═════ Data for analysis ═════

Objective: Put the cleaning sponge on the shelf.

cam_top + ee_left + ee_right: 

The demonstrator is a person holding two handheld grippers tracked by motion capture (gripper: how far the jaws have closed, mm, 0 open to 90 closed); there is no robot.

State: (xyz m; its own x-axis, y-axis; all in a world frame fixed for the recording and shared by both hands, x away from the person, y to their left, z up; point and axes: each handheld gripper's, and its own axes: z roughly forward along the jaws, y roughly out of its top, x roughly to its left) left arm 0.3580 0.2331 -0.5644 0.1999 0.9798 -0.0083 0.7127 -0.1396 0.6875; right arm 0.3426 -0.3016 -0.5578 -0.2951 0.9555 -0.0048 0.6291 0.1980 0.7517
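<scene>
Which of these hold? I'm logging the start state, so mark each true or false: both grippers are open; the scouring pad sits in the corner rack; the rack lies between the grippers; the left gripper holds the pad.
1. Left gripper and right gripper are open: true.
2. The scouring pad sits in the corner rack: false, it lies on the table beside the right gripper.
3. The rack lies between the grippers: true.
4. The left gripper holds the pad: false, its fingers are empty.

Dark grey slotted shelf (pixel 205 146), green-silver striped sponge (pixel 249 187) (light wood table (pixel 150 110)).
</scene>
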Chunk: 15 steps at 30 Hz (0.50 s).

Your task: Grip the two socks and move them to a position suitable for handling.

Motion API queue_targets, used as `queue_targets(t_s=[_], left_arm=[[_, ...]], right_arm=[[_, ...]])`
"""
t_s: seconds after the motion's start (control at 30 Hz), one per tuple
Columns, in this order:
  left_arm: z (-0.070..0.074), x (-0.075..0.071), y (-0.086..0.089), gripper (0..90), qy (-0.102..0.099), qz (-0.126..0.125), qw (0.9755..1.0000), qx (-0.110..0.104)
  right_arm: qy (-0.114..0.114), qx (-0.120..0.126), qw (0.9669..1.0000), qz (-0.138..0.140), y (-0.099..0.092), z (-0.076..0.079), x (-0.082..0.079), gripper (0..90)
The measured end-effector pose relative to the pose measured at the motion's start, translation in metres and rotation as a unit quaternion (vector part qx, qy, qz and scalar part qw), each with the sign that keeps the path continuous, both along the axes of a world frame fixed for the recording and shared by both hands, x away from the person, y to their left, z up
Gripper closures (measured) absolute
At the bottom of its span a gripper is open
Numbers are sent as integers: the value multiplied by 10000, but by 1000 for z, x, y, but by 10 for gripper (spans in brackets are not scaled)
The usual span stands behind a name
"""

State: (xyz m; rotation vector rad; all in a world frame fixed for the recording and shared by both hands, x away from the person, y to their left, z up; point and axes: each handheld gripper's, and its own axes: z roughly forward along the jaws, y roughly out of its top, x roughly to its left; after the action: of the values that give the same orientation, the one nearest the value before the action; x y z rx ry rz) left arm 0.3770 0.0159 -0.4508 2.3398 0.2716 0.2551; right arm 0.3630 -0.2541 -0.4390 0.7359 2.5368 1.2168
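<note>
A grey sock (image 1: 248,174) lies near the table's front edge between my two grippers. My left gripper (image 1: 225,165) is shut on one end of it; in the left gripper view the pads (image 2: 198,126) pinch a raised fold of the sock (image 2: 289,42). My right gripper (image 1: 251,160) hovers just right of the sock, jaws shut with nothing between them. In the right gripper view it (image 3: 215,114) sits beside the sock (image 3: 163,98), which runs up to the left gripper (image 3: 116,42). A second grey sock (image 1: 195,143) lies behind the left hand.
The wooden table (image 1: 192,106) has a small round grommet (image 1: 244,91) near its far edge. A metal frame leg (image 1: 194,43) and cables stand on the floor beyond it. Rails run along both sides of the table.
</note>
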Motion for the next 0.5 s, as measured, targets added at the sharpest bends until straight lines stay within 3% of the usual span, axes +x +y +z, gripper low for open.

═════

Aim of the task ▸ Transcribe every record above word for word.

Result of this exercise ▸
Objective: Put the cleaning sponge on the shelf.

cam_top + ee_left + ee_right: 

The demonstrator is a person holding two handheld grippers tracked by motion capture (gripper: how far the jaws have closed, mm, 0 open to 90 closed); there is no robot.

State: (xyz m; its own x-axis, y-axis; all in a world frame fixed for the recording and shared by both hands, x away from the person, y to their left, z up; point and axes: each handheld gripper's, and its own axes: z roughly forward along the jaws, y roughly out of its top, x roughly to its left) left arm 0.3580 0.2331 -0.5644 0.1999 0.9798 -0.0083 0.7127 -0.1396 0.6875; right arm 0.3426 -0.3016 -0.5578 -0.2951 0.9555 -0.0048 0.6291 0.1980 0.7517
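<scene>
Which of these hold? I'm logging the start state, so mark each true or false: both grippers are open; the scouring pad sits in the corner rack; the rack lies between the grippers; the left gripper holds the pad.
1. Left gripper and right gripper are open: true.
2. The scouring pad sits in the corner rack: false, it lies on the table beside the right gripper.
3. The rack lies between the grippers: true.
4. The left gripper holds the pad: false, its fingers are empty.

Dark grey slotted shelf (pixel 205 146), green-silver striped sponge (pixel 249 187) (light wood table (pixel 150 110)).
</scene>
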Chunk: 15 steps at 30 Hz (0.50 s).

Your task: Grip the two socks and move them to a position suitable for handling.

Motion API queue_targets, used as `queue_targets(t_s=[_], left_arm=[[_, ...]], right_arm=[[_, ...]])`
"""
t_s: seconds after the motion's start (control at 30 Hz), one per tuple
Columns, in this order:
  left_arm: z (-0.070..0.074), x (-0.075..0.071), y (-0.086..0.089), gripper (0..90), qy (-0.102..0.099), qz (-0.126..0.125), qw (0.9755..1.0000), qx (-0.110..0.104)
  right_arm: qy (-0.114..0.114), qx (-0.120..0.126), qw (0.9669..1.0000), qz (-0.138..0.140), y (-0.099..0.092), z (-0.076..0.079), x (-0.082..0.079), gripper (0..90)
The measured end-effector pose relative to the pose measured at the motion's start, translation in metres and rotation as a unit quaternion (vector part qx, qy, qz and scalar part qw), each with the sign that keeps the path continuous, both along the axes of a world frame fixed for the recording and shared by both hands, x away from the person, y to their left, z up
Gripper closures (measured) absolute
At the bottom of its span a gripper is open
Numbers are sent as integers: the value multiplied by 10000, but by 1000 for z, x, y, but by 10 for gripper (spans in brackets are not scaled)
The usual span stands behind a name
"""

State: (xyz m; rotation vector rad; all in a world frame fixed for the recording and shared by both hands, x away from the person, y to their left, z up; point and axes: each handheld gripper's, and its own axes: z roughly forward along the jaws, y roughly out of its top, x roughly to its left; after the action: of the values that give the same orientation, the one nearest the value before the action; x y z rx ry rz) left arm 0.3770 0.0159 -0.4508 2.3398 0.2716 0.2551; right arm 0.3630 -0.2541 -0.4390 0.7359 2.5368 1.2168
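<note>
A grey sock (image 1: 248,174) lies near the table's front edge between my two grippers. My left gripper (image 1: 225,165) is shut on one end of it; in the left gripper view the pads (image 2: 198,126) pinch a raised fold of the sock (image 2: 289,42). My right gripper (image 1: 251,160) hovers just right of the sock, jaws shut with nothing between them. In the right gripper view it (image 3: 215,114) sits beside the sock (image 3: 163,98), which runs up to the left gripper (image 3: 116,42). A second grey sock (image 1: 195,143) lies behind the left hand.
The wooden table (image 1: 192,106) has a small round grommet (image 1: 244,91) near its far edge. A metal frame leg (image 1: 194,43) and cables stand on the floor beyond it. Rails run along both sides of the table.
</note>
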Motion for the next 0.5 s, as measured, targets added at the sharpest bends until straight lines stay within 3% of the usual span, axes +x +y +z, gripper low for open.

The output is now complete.